More fatally, perhaps, celebrity itself has grown flatter. As fame moved from derivation in a specific genre — i.e. movie stars, producers, musicians — to a more generalized sense of tastemaker-ness, the appearance at restaurants has become yet another avenue through which a celebrity can express his or her level of discriminating taste. Hence Estela is a hot spot and Mission Chinese and Carbone and Little Park not only because the heat those places generate, but more importantly because they are good and now those two things are rather tightly aligned.
But just because something is no longer what it once was, it nevertheless was at some point, and the point of a eulogy is to appreciate the latter. Forty-one years is a long time and for much of its existence Da Silvano was one of those magical New York rooms. In 2008, whilst on assignment chronicling Marchetto’s feud with his neighbor, Bar Pitti’s Giovanni Tognozzi, I came across a set of heavily damaged guest books Marchetto displayed on a bookshelf like the Book of Days. (Who, besides monuments, museums, and inns even have guest registers anymore?) It’s touching now to page through, and it shows tidily how much times have changed.
“Yummy Yummy!” wrote Madonna, before she went gluten-free. On St. Patrick’s Day in 1998, Emma Thompson wrote, “Silvano, your corn beef and cabbage is just so italian. With love and baci.” Joaquin Phoenix, always weird, wrote, “[Director] James Gray is the irrefutable king of cinema. Never forget the King. Long live the King.” On October 14 1998, Jack Nicholson drew a not-half-bad sketch of Silvano. Ten years before his death, Mike Wallace wrote, “Happily superbly worth the interminable trip downtown from ‘way up at the edge of Harlem.’”

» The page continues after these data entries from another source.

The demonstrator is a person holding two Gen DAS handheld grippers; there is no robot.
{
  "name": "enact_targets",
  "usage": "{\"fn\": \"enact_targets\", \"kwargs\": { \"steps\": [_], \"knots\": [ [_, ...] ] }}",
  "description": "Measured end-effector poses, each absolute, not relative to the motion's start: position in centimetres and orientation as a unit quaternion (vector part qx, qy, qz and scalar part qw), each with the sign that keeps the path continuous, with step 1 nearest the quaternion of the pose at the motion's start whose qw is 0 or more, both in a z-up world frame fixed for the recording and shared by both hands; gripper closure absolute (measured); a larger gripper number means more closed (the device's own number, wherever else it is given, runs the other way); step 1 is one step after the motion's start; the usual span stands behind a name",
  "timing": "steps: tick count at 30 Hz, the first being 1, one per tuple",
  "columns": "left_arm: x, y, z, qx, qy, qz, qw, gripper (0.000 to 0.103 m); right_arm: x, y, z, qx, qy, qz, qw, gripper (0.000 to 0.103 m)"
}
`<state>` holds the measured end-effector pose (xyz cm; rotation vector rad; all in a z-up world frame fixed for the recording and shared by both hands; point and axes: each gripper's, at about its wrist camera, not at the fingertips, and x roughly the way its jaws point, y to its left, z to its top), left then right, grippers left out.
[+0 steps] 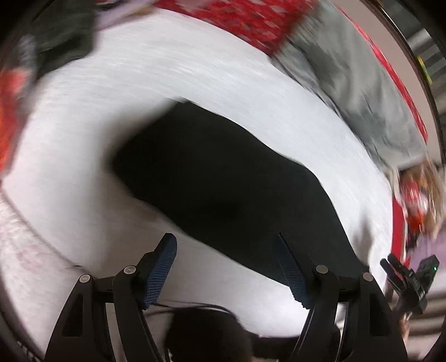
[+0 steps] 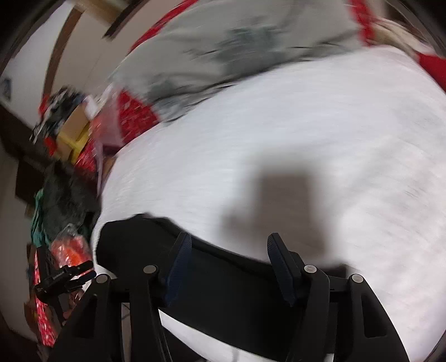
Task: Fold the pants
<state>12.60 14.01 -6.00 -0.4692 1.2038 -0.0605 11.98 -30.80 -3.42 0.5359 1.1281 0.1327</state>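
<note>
Black pants (image 1: 223, 178) lie folded in a long strip on a white bedsheet (image 1: 195, 69). My left gripper (image 1: 227, 242) is open and empty, hovering over the near edge of the pants. The right gripper shows at the far right of the left wrist view (image 1: 407, 275). In the right wrist view the pants (image 2: 223, 284) run across the bottom. My right gripper (image 2: 228, 242) is open and empty above their far edge. The left gripper shows small at the left of that view (image 2: 69, 274). Both views are motion-blurred.
A grey blanket (image 1: 362, 83) and a red patterned cover (image 1: 251, 19) lie at the far side of the bed. Dark clothes (image 1: 64, 41) sit at the left. Boxes and clutter (image 2: 67, 119) stand beside the bed. A shadow (image 2: 284, 206) falls on the sheet.
</note>
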Motion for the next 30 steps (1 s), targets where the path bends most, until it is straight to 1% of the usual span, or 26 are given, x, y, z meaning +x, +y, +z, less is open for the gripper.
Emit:
{"fn": "enact_targets", "kwargs": {
  "steps": [4, 7, 13, 16, 17, 18, 21, 24, 25, 27, 30],
  "knots": [
    [14.0, 7.6, -6.6, -0.168, 0.587, -0.068, 0.789, 0.031, 8.0, -36.1, -4.3, 0.297, 0.513, 0.033, 0.804, 0.044],
    [15.5, 4.2, -6.6, -0.152, 0.602, -0.091, 0.779, 0.031, 6.3, -38.0, -5.7, 0.33, 0.512, 0.03, 0.792, 0.044],
    [21.4, -0.6, -6.8, -0.143, 0.631, -0.12, 0.753, 0.029, 6.2, -36.8, -7.6, 0.337, 0.515, 0.064, 0.785, 0.044],
    [24.5, -1.8, -7.1, -0.143, 0.642, -0.122, 0.744, 0.029, 7.0, -35.6, -7.9, 0.33, 0.513, 0.079, 0.788, 0.05],
    [25.4, -1.9, -7.2, -0.147, 0.646, -0.123, 0.739, 0.029, 7.1, -35.5, -7.9, 0.328, 0.514, 0.084, 0.788, 0.054],
    [26.4, -1.8, -7.6, -0.152, 0.651, -0.125, 0.733, 0.028, 7.3, -35.3, -8.0, 0.326, 0.516, 0.087, 0.788, 0.054],
    [28.3, -1.5, -8.8, -0.179, 0.668, -0.134, 0.709, 0.026, 7.4, -35.0, -8.0, 0.322, 0.515, 0.095, 0.788, 0.054],
    [29.6, -1.0, -10.2, -0.191, 0.684, -0.129, 0.692, 0.027, 7.3, -35.1, -8.1, 0.324, 0.515, 0.099, 0.787, 0.054],
    [29.8, -0.7, -10.8, -0.189, 0.69, -0.121, 0.688, 0.028, 7.2, -35.1, -8.1, 0.327, 0.514, 0.1, 0.786, 0.054],
    [29.7, 0.3, -10.5, -0.189, 0.685, -0.123, 0.692, 0.028, 7.0, -35.2, -8.2, 0.334, 0.513, 0.102, 0.784, 0.054],
    [29.8, 3.6, -8.9, -0.185, 0.656, -0.104, 0.724, 0.027, 6.7, -35.5, -8.3, 0.34, 0.512, 0.107, 0.782, 0.054]
  ]
}}
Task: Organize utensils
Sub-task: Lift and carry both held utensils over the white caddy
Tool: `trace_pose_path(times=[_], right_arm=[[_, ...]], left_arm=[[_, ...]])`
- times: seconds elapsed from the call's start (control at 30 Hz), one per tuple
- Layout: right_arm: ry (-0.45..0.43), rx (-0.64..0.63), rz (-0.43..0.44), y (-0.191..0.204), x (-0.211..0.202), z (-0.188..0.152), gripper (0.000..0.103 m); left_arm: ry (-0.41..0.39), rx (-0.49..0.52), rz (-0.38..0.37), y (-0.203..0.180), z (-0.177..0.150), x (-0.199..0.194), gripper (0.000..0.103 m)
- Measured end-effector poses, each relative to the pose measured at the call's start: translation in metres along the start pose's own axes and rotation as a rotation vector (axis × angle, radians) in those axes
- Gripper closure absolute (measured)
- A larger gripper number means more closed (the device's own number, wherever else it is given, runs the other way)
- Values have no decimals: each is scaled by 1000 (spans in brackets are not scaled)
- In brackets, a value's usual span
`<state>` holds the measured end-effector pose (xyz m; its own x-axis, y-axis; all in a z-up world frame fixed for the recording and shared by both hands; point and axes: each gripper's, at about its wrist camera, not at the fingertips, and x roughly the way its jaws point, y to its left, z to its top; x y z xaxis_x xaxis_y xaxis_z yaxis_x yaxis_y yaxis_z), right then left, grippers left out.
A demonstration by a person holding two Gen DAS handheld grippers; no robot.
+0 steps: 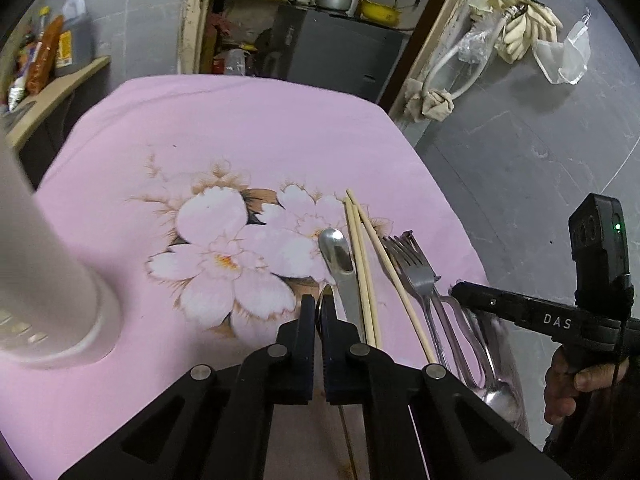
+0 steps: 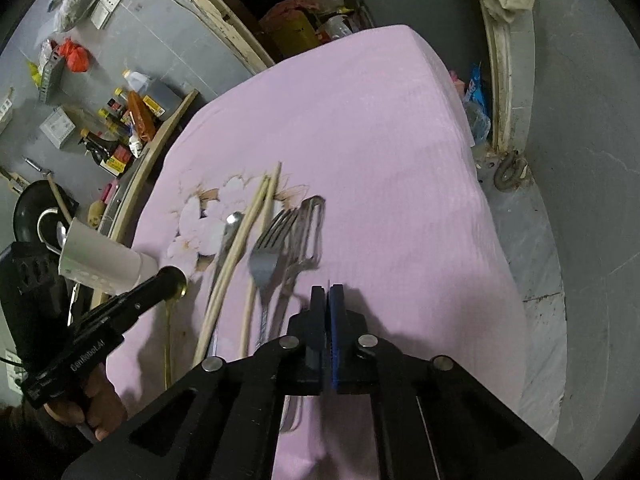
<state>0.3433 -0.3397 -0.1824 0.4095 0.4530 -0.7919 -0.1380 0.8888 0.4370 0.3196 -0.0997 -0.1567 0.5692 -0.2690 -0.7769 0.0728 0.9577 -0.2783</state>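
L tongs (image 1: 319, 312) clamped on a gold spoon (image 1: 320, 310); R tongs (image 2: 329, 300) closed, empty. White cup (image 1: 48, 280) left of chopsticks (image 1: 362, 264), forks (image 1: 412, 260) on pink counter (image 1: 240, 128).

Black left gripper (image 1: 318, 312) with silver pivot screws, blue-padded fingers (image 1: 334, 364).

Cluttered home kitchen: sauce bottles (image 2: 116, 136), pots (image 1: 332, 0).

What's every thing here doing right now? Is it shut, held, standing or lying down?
left gripper, shut on gold spoon
right gripper, shut, nothing seen held
white cup, standing on pink cloth
chopsticks, lying flat
forks, lying flat, bunched together
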Motion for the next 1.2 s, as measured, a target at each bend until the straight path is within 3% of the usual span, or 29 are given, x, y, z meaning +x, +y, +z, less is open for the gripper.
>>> trace_pose_path(times=[0.33,0.67,1.03,1.2], right_arm=[[-174,-8,-7,36,-65,-24,101],[-386,-80,51,125,-95,-14,101],[-587,-226,152,247,-94,18,101],[-707,-230,109,288,-88,39,101]], left_arm=[[-127,-1,37,7,-3,-65,100],[-256,17,108,27,6,-146,100],[-429,-55,220,118,39,-227,100],[-504,-135,258,170,59,-247,100]])
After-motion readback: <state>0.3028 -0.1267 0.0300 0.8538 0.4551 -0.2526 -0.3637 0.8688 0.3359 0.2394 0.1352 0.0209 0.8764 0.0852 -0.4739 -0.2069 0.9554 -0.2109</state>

”I arrived an actress and left a mermaid,” wrote Sigourney Weaver in 1998, “Your turbot was out of this world.” Then, because Mark Knopfler had signed the facing page, she added “P.S. I love Dire Straits!”
The role call on one specific night — February 13, 2002 — shows how magical and fleeting the conclave at Da Silvano’s could be. “The Hot Spot of New York,” someone wrote, before adding the following had “consumed mass quantities”

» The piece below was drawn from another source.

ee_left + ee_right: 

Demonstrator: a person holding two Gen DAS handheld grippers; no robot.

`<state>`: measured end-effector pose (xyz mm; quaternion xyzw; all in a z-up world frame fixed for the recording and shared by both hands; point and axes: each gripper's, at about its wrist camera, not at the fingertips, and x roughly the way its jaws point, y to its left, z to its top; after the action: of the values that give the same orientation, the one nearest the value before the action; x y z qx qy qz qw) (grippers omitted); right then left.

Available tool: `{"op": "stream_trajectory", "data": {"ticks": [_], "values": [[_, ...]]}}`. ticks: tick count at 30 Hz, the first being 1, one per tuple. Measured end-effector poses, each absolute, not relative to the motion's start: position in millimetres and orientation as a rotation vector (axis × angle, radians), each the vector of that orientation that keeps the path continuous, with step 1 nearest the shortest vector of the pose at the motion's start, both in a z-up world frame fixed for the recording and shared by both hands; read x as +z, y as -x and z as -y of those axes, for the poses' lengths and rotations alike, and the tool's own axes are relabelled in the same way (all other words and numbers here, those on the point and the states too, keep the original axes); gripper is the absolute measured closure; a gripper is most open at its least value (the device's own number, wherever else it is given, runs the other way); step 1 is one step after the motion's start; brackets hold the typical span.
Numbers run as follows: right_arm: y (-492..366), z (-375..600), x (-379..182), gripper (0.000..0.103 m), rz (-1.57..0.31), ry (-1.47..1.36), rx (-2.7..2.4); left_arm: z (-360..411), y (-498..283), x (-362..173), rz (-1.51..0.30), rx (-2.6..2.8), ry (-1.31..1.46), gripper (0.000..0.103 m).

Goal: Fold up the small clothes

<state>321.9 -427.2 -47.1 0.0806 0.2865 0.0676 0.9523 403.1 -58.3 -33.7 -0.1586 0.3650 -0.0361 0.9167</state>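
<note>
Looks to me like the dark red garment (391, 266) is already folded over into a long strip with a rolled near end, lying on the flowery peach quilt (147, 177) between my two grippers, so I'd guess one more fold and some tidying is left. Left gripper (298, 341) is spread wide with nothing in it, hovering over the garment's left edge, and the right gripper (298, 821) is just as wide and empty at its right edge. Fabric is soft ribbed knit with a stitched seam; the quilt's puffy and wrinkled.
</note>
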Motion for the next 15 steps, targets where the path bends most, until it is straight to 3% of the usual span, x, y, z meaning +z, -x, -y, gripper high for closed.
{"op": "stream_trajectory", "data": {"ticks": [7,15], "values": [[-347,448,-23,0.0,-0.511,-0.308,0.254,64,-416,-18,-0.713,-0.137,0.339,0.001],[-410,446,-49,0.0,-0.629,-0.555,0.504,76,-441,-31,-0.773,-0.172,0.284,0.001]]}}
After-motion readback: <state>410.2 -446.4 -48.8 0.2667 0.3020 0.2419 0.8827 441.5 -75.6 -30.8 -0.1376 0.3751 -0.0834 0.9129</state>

“Donna Dixon, Tom Freston, Sam Waksal, Graydon Carter, Frank McCourt, Fran Drescher. Dennis Leary, Jerry Inzerella [sic] and Prudence [Solomon] Robert Evans, Jim Wiatt.”

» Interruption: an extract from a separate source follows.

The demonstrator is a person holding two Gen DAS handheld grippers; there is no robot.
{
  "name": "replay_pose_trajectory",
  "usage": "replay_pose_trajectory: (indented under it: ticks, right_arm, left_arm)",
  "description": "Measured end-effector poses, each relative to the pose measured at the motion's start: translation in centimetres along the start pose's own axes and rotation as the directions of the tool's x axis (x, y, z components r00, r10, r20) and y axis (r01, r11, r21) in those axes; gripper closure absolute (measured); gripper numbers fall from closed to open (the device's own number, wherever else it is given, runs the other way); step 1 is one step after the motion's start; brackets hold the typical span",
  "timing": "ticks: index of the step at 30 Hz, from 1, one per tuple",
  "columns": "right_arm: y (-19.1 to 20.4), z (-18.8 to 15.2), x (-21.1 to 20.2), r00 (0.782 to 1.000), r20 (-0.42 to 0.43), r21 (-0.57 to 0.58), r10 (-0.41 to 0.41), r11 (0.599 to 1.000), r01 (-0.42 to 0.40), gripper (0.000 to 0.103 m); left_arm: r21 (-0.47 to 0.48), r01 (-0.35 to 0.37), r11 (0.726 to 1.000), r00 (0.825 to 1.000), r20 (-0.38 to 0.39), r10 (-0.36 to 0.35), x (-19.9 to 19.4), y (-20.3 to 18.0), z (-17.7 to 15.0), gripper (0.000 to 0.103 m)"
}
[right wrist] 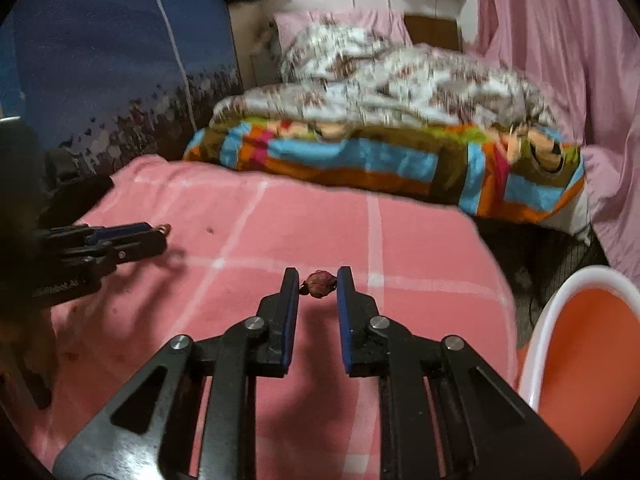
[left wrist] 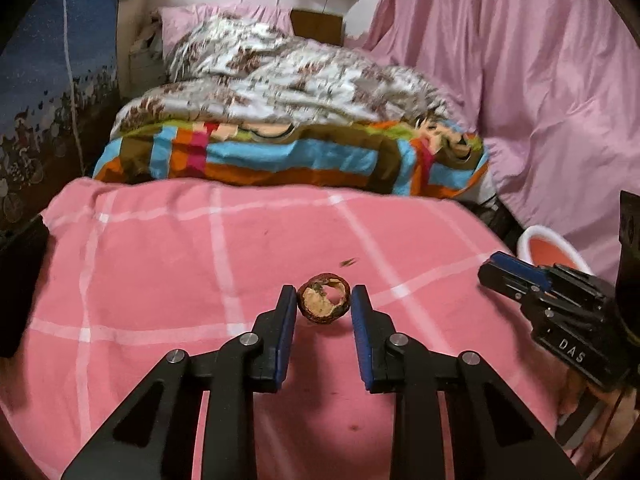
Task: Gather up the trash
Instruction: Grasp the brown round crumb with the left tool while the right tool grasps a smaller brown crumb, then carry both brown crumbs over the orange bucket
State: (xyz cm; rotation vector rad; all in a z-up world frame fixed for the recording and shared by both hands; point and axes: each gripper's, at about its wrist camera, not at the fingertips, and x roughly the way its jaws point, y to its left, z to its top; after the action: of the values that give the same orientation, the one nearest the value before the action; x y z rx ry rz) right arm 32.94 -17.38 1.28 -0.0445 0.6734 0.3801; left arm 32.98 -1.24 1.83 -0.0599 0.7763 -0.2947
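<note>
Left gripper [left wrist: 324, 300]: jaws apart, straddling a brown husk [left wrist: 324, 304]. The left finger's tip looks to touch the husk's side; the right finger stands just beside it, and whether it touches cannot be told.
Husk: round, hollow, pale inside, lying on the pink blanket [left wrist: 160, 280].
Right gripper [right wrist: 318, 280]: jaws apart around a small reddish scrap [right wrist: 319, 279] that sits between the tips; contact with the pads cannot be told.
Grippers to each other: well apart. In the left wrist view the right one shows at the right border, over the blanket's right side.
Speck [left wrist: 348, 263]: a small dark bit on the blanket just beyond the husk, apart from it.
Blanket edges: the far edge meets a striped quilt [left wrist: 280, 156]; the right edge falls off to a dark gap [right wrist: 540, 248].
Bin [right wrist: 560, 320]: white rim, orange inside, low at the right, just past the blanket's right edge and near the right gripper.
Open room: bare blanket lies on all sides of both scraps, widest to the left and toward the quilt.
Surroundings: a flowered duvet [left wrist: 288, 76] is heaped behind the quilt, a pink sheet [left wrist: 540, 80] hangs at right, a blue cloth [left wrist: 60, 60] at left.
</note>
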Motion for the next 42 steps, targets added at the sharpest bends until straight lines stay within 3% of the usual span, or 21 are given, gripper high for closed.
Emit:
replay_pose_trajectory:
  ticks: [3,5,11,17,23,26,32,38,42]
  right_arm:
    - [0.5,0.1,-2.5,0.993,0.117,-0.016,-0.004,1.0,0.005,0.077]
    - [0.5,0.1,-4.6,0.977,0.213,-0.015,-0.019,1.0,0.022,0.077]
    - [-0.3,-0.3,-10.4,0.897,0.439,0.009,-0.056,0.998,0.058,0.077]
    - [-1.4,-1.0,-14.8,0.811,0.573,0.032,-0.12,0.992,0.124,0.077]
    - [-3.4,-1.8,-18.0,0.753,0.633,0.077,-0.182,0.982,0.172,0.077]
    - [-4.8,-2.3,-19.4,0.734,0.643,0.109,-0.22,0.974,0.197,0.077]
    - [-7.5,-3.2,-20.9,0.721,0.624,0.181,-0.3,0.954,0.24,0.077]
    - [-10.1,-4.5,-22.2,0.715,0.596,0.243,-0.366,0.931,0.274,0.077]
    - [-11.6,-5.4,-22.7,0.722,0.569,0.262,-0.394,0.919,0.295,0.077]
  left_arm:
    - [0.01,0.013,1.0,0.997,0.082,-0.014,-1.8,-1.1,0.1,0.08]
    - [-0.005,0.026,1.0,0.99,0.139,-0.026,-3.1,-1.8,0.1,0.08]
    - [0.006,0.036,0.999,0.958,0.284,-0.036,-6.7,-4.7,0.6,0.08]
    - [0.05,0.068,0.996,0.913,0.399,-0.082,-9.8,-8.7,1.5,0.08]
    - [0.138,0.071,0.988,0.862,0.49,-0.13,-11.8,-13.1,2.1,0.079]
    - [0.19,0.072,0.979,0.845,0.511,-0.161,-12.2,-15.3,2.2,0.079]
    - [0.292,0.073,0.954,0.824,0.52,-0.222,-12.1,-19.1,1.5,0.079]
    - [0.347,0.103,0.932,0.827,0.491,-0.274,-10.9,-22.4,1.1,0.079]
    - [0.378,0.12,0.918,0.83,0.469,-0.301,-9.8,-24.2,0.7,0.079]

A gathering like this will never happen again. Some, like Waksal the pharmaceutical titan who went to prison for six years for insider trading, have been disgraced. Others like Freston the former CEO of Viacom; Wiatt the former head of WME and Gerard Inzerillo, once head of IMG, are no longer in the jobs that gave them a seat at the table. Dixon, an actress, has retired and moved to Virginia. Frank McCourt is dead. Graydon Carter is still around but probably at his own place around the corner.
Of course, gatherings like these still happen somewhere, only the names have changed and the food on the table comes from a different kitchen. Wherever that is — the “hotspot of New York” now — let its operators take note that eventually it, too, will sputter out just like Da Silvano. The table will then be cleared and reset, and the party will begin again.